Reproduce, please, only the lines from the first line below to the line containing "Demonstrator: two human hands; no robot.", inclusive.
::::
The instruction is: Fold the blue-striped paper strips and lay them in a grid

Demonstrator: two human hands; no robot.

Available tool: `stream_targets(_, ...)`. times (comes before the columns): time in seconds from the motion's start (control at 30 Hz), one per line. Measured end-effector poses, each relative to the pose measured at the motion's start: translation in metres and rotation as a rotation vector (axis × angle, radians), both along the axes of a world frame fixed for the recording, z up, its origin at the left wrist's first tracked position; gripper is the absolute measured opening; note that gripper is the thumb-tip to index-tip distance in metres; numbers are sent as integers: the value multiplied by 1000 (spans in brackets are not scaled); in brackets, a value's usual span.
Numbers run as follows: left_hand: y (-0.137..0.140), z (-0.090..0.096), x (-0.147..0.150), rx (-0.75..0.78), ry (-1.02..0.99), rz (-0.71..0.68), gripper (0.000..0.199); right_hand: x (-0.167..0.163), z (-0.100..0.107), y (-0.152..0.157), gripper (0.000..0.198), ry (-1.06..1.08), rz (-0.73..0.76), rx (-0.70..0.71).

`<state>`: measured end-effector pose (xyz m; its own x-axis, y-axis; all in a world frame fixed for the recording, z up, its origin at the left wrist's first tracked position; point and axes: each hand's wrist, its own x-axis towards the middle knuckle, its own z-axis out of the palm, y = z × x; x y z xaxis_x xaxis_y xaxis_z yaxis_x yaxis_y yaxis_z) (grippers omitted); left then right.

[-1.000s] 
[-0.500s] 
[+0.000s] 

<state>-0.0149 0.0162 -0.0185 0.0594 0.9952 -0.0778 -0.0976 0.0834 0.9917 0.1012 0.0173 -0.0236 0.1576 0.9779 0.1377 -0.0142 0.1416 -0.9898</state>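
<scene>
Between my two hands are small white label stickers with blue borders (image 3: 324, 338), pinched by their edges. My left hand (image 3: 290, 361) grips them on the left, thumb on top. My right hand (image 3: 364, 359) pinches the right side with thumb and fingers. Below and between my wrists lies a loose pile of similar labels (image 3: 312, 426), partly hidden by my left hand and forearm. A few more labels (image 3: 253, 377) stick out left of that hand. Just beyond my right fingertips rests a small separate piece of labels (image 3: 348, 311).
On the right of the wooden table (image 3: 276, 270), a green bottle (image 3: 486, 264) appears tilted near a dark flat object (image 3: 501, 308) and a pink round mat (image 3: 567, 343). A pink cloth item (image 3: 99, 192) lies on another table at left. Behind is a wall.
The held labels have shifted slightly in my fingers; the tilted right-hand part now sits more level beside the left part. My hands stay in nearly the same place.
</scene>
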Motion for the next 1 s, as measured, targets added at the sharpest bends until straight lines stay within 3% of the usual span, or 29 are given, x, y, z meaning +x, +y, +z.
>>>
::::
Solution below:
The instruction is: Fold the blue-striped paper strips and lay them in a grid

Demonstrator: two human hands; no robot.

What the exercise asked for is now complete.